Sure, traditional companies may work in other ways, but the way to fund R+D is changing, too. In the 20th century, obtaining financial capital necessary to fund innovative science research was difficult – you needed a lot of money with little tangible or guaranteed outcome. Today, though, financial capital isn’t the problem – digital companies bring in billions and many know how to obtain it from outside sources. But scarce is the scientific and engineering talent that drives R+D: fewer people have the hard science and engineering skills, so they cost more to retain.
If R+D is driven by the need to create better or more innovative solutions, then innovation is driven by value. R+D might create interesting or important findings, but without a process that results in additional value, R+D can feel superfluous, even if we agree it’s essential.
True innovation, then, isn’t simply a “better” product, but one that offers new value to the customer. One strategy focuses on shifting some R+D spending: take 15 percent of your current R+D spending and invest it in a business-focused R+D process that aims to improve value propositions – whether through value-adds for the customers or in business models that can grow and scale. This business investment could include wholly new technologies and products as well as tweaks to your current business model that results from your “business R+D”.
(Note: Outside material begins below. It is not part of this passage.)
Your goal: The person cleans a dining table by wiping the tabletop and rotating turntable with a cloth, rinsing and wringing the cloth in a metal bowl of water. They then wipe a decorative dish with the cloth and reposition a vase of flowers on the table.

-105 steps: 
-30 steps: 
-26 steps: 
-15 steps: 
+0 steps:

Another way to fund innovation is to apply a start-up mentality: stop “cost cutting”, a move that signals hard times. Instead, redirect massive marketing budgets and money spent on tiny “innovations” that don’t move the needle much and funnel this money into R+D. This signals to shareholders that you’re retooling for growth and innovation, not shrinking away from a need to change.
Creating a positive correlation between R+D and innovation
Though R+D doesn’t guarantee innovation, applying a sustainable business model to getting innovation from your R+D can be fruitful. For instance, Intel combines massive R+D spending with a specific business model that takes advantage of R+D’s findings. This model, known as “tick tock”, focuses on two areas of Intel’s business: microarchitecture processes and manufacturing technology.
In a “tick” cycle, Intel focuses on advancing their manufacturing processes that indirectly benefit customers. In a “tock” cycle, the company built on these manufacturing changes in order to innovate their processes microarchitecture, resulting in increased speed or power (perhaps both) in the end product.
Another practice is to plan for two types of risks inherent in any business: technical risk, which relates to whether a business is able to create new, working technologies, whereas market risk considers whether customers will buy and use the product, even when the technology works.
Perhaps, then, innovation that results in a positive market impact requires both technical risk and market risk. Traditional R+D, on the other hand, focuses solely on technical risk, leaving market risk to other company departments.
Perhaps, instead of considering innovation as the natural result of sustained R+D, we revamp what innovation means: invention (via R+D) + customer value + a business model = innovation.